§ **TASK GOAL**
Exactly how many lines in the entries contain "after"? Give that number alone.

§ **ENTRIES SHOWN**
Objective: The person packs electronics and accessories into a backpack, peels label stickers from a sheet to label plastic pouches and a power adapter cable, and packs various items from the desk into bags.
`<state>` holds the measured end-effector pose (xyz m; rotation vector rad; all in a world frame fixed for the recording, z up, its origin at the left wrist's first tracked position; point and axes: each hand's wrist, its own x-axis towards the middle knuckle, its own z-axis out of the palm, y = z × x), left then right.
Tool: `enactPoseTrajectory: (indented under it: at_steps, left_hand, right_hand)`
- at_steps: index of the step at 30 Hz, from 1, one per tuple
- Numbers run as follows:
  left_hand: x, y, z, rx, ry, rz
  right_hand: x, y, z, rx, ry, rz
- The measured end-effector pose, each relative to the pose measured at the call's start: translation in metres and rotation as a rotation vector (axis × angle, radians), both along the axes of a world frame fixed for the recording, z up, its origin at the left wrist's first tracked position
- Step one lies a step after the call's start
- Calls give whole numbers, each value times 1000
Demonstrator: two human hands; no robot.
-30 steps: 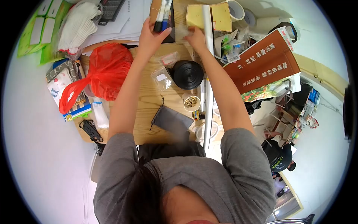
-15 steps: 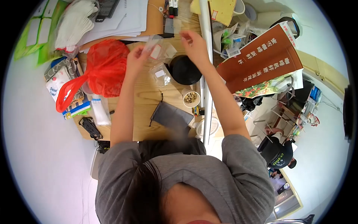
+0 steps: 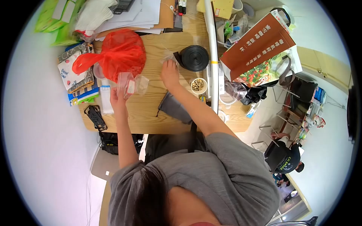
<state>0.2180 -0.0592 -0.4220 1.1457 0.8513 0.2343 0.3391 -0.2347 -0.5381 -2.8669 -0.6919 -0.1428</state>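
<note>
My left hand (image 3: pixel 117 98) is closed on clear plastic bags (image 3: pixel 131 86), one with a red-edged white label, held up near the front of a red plastic bag (image 3: pixel 122 52). My right hand (image 3: pixel 170 74) has its fingers curled over another clear plastic bag (image 3: pixel 167 58) on the wooden table. Beside that hand lies a coil of black strap (image 3: pixel 194 58). A white cup with small dark and pale bits (image 3: pixel 198 86) stands to its right. Below my right forearm is a grey drawstring pouch (image 3: pixel 173 108), partly hidden by it.
Folded cloths (image 3: pixel 73 71) and a black phone-holder-like frame (image 3: pixel 95 117) lie at the left. Papers (image 3: pixel 139 15) and white gloves (image 3: pixel 94 15) are at the back. A white pole (image 3: pixel 213 75) runs along the right, with a brown printed bag (image 3: pixel 256 45) beyond. Another person (image 3: pixel 288 156) sits farther right.
My left hand has moved down and left with the labelled clear bags. My right hand has come down from the back of the table to the clear bag beside the black coil. The view has shifted slightly.
</note>
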Motion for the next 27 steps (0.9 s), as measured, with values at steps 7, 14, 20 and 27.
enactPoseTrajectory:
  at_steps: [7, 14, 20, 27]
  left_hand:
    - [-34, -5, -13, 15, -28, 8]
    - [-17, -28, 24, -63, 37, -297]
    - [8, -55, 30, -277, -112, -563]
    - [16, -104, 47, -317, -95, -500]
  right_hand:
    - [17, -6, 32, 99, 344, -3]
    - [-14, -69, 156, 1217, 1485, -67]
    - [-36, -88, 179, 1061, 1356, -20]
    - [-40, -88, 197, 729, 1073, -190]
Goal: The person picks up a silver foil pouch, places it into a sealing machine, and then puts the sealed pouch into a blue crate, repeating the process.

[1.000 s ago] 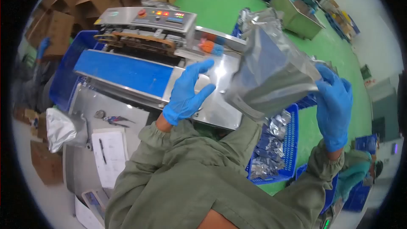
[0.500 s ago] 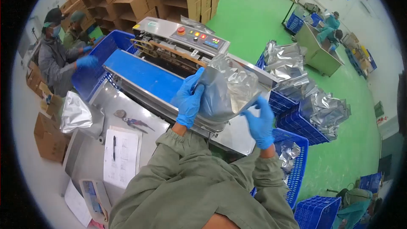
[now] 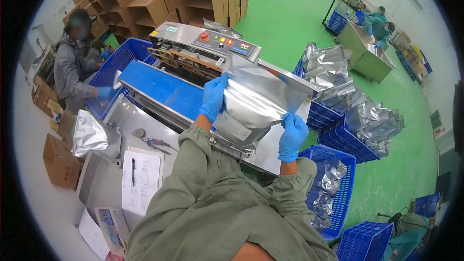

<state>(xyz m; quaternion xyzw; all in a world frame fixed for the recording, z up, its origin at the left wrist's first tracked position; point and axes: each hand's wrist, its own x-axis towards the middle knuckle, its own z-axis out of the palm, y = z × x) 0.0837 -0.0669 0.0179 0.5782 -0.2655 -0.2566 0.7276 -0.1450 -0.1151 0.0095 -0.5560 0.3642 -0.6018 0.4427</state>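
Observation:
A silver foil bag (image 3: 253,101) is stretched between my two blue-gloved hands, its wide face turned up and a pale label low on it. My left hand (image 3: 212,99) grips its left edge, fingers closed near the upper corner. On the opposite edge, my right hand (image 3: 293,136) pinches the foil. Right behind the bag stands a sealing machine (image 3: 208,43) with a red button and lit displays. Its blue conveyor belt (image 3: 162,87) runs off to the left of my left hand.
Blue crates (image 3: 345,137) full of foil bags stand at right, with another crate (image 3: 345,198) by my right elbow. Papers (image 3: 140,179), a pen and scissors (image 3: 157,142) lie on the metal table. A co-worker (image 3: 75,67) sits at left beside a blue crate; cardboard boxes (image 3: 203,0) are stacked behind.
My right hand has closed on the bag's right edge, where it was apart with fingers spread. The bag is now pulled flatter and wider. The co-worker at left has shifted, a gloved hand lower.

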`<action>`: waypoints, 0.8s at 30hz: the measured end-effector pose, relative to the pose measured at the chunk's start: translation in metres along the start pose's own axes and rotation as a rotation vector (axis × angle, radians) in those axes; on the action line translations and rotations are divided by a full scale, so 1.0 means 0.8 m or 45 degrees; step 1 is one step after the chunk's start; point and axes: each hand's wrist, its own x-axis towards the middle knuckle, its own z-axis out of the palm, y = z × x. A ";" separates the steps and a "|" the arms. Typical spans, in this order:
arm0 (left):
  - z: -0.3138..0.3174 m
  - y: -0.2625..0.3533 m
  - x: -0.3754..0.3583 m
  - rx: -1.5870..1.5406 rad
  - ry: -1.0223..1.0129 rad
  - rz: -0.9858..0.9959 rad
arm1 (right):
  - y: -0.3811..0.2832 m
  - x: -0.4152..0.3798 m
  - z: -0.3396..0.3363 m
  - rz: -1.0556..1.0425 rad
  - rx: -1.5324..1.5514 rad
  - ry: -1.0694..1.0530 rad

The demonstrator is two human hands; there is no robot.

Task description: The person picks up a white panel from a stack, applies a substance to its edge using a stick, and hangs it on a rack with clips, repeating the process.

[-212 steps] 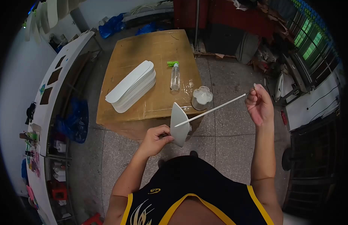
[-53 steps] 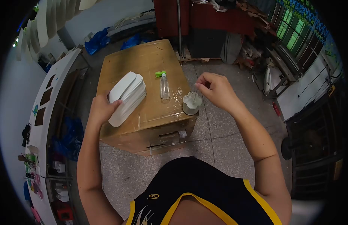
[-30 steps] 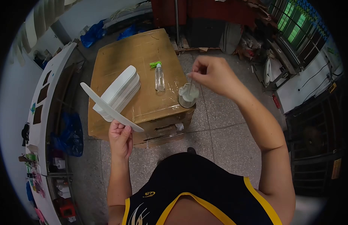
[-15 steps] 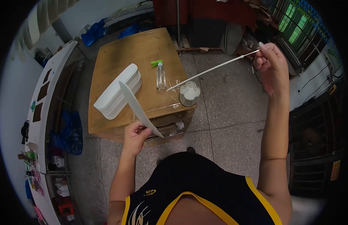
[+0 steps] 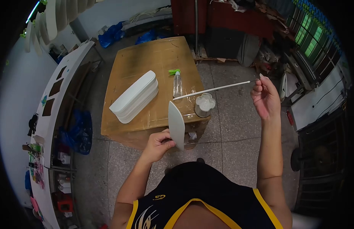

§ **WRITTEN SOLUTION**
2